## Supplied material:
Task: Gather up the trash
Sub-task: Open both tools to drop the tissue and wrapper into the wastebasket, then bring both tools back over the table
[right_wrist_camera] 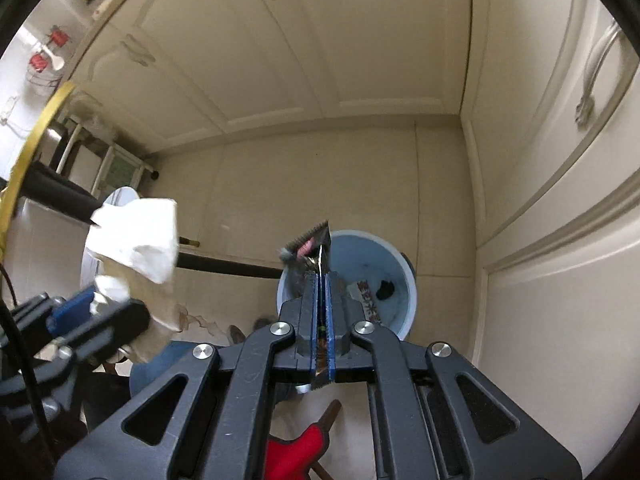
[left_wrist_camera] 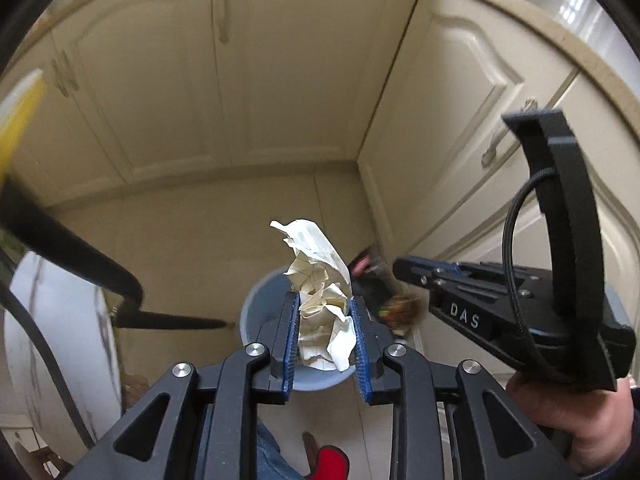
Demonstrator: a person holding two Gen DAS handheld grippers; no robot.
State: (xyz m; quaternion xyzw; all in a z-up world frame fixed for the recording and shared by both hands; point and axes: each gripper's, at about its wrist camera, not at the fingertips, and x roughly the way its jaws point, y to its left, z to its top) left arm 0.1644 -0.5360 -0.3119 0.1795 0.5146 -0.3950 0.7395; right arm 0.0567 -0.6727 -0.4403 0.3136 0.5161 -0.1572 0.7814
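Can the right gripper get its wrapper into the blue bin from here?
Probably yes. The right gripper, shut on the wrapper, hangs above the open blue bin with nothing between them.

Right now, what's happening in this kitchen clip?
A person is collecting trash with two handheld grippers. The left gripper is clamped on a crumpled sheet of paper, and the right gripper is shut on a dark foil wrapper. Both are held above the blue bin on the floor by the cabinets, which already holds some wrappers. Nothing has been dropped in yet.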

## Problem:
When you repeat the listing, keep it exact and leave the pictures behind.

## Result:
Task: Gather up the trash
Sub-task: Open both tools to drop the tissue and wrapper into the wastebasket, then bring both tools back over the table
[right_wrist_camera] 
[left_wrist_camera] 
Demonstrator: a person holding two Gen DAS handheld grippers; no robot.
State: (xyz m; quaternion xyzw; all in a z-up world frame fixed for the recording and shared by both hands; point and axes: each gripper's, at about its wrist camera, not at the fingertips, and x roughly the way its jaws point, y to its left, z to its top) left arm 0.1644 -0.5360 -0.3119 0.1795 0.5146 -0.3950 0.7395; right arm 0.0567 -0.6727 -0.4403 0.3136 0.5161 -0.1572 0.7814
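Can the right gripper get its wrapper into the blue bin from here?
Probably yes. The right gripper, shut on the wrapper, hangs above the open blue bin with nothing between them.

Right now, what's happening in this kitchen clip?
A person is collecting trash with two handheld grippers. The left gripper is clamped on a crumpled sheet of paper, and the right gripper is shut on a dark foil wrapper. Both are held above the blue bin on the floor by the cabinets, which already holds some wrappers. Nothing has been dropped in yet.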

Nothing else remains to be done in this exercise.